DATA START
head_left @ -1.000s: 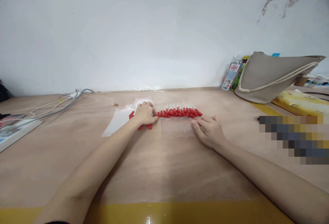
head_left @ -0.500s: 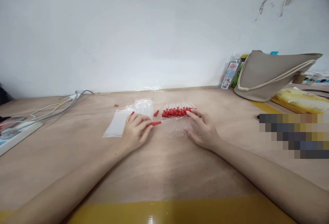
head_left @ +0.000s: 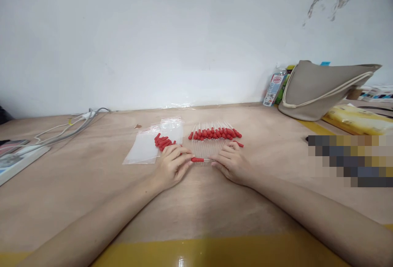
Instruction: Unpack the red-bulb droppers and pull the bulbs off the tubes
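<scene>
My left hand [head_left: 173, 164] pinches a red rubber dropper bulb [head_left: 197, 160] by its left end, low over the table. From the right, my right hand [head_left: 232, 164] grips a thin glass dropper tube [head_left: 206, 160], whose end meets the bulb's open end; how far it sits inside I cannot tell. Just beyond lie several bare glass tubes [head_left: 202, 148] side by side. Behind them, red-bulbed droppers [head_left: 215, 133] form a row with tips pointing at the wall. Loose red bulbs [head_left: 162, 141] are heaped beside my left hand, and one red bulb [head_left: 238, 144] shows past my right fingers.
Clear zip bags [head_left: 139, 150] lie under and beside the bulb heap. A power strip [head_left: 24, 158] with cables is at the left. At the back right stand a bottle [head_left: 272, 89], a grey bag [head_left: 319, 91] and a yellow packet [head_left: 357, 120].
My left hand has moved nearer to me with the red bulb, uncovering the bulb heap. My right hand has come off the dropper row, toward me, and a glass tube now meets the bulb.
</scene>
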`<state>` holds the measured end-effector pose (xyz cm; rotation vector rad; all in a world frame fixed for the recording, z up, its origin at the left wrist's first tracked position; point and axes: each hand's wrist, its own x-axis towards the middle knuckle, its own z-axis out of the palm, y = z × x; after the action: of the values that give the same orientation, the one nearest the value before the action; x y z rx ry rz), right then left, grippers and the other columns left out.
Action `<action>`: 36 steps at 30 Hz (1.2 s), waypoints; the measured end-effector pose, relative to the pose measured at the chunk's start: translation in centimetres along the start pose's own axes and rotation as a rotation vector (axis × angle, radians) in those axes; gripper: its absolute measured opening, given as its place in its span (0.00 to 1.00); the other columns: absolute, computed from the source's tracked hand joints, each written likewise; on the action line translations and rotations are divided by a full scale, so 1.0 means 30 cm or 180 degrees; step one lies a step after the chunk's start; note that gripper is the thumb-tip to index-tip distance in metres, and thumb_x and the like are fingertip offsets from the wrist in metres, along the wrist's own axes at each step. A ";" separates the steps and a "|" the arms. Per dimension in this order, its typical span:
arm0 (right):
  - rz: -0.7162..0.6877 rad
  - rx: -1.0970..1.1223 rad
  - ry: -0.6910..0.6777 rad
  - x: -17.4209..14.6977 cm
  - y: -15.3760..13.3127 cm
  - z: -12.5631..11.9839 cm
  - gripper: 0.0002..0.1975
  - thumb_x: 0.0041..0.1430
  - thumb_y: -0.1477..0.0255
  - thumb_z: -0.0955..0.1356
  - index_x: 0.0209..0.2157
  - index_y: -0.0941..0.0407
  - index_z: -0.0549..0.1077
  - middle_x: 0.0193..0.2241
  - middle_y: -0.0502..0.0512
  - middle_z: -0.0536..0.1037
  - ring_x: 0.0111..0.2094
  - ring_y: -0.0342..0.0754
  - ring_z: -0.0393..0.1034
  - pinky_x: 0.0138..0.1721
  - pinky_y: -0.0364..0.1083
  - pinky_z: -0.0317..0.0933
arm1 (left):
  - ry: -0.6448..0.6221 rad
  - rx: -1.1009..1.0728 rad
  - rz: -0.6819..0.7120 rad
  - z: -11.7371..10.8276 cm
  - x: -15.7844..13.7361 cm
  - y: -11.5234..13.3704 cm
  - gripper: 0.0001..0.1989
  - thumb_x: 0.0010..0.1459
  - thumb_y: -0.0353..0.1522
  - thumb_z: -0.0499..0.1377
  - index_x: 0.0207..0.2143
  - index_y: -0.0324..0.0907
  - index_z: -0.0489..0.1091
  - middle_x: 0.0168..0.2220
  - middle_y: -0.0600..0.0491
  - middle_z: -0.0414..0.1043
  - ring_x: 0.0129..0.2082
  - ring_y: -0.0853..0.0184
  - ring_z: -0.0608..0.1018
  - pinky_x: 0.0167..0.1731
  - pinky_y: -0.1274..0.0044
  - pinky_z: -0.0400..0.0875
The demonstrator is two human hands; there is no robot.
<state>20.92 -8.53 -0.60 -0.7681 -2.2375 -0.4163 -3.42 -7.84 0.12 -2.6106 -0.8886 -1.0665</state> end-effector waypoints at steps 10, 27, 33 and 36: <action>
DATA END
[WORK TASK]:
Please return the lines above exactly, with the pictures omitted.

[ANSWER TO THIS TASK]:
head_left @ -1.000s: 
head_left @ -0.500s: 
head_left @ +0.000s: 
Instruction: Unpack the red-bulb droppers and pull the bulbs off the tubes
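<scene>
My left hand [head_left: 173, 164] pinches a red rubber dropper bulb [head_left: 197, 160] by its left end, low over the table. From the right, my right hand [head_left: 232, 164] grips a thin glass dropper tube [head_left: 206, 160], whose end meets the bulb's open end; how far it sits inside I cannot tell. Just beyond lie several bare glass tubes [head_left: 202, 148] side by side. Behind them, red-bulbed droppers [head_left: 215, 133] form a row with tips pointing at the wall. Loose red bulbs [head_left: 162, 141] are heaped beside my left hand, and one red bulb [head_left: 238, 144] shows past my right fingers.
Clear zip bags [head_left: 139, 150] lie under and beside the bulb heap. A power strip [head_left: 24, 158] with cables is at the left. At the back right stand a bottle [head_left: 272, 89], a grey bag [head_left: 319, 91] and a yellow packet [head_left: 357, 120].
My left hand has moved nearer to me with the red bulb, uncovering the bulb heap. My right hand has come off the dropper row, toward me, and a glass tube now meets the bulb.
</scene>
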`<state>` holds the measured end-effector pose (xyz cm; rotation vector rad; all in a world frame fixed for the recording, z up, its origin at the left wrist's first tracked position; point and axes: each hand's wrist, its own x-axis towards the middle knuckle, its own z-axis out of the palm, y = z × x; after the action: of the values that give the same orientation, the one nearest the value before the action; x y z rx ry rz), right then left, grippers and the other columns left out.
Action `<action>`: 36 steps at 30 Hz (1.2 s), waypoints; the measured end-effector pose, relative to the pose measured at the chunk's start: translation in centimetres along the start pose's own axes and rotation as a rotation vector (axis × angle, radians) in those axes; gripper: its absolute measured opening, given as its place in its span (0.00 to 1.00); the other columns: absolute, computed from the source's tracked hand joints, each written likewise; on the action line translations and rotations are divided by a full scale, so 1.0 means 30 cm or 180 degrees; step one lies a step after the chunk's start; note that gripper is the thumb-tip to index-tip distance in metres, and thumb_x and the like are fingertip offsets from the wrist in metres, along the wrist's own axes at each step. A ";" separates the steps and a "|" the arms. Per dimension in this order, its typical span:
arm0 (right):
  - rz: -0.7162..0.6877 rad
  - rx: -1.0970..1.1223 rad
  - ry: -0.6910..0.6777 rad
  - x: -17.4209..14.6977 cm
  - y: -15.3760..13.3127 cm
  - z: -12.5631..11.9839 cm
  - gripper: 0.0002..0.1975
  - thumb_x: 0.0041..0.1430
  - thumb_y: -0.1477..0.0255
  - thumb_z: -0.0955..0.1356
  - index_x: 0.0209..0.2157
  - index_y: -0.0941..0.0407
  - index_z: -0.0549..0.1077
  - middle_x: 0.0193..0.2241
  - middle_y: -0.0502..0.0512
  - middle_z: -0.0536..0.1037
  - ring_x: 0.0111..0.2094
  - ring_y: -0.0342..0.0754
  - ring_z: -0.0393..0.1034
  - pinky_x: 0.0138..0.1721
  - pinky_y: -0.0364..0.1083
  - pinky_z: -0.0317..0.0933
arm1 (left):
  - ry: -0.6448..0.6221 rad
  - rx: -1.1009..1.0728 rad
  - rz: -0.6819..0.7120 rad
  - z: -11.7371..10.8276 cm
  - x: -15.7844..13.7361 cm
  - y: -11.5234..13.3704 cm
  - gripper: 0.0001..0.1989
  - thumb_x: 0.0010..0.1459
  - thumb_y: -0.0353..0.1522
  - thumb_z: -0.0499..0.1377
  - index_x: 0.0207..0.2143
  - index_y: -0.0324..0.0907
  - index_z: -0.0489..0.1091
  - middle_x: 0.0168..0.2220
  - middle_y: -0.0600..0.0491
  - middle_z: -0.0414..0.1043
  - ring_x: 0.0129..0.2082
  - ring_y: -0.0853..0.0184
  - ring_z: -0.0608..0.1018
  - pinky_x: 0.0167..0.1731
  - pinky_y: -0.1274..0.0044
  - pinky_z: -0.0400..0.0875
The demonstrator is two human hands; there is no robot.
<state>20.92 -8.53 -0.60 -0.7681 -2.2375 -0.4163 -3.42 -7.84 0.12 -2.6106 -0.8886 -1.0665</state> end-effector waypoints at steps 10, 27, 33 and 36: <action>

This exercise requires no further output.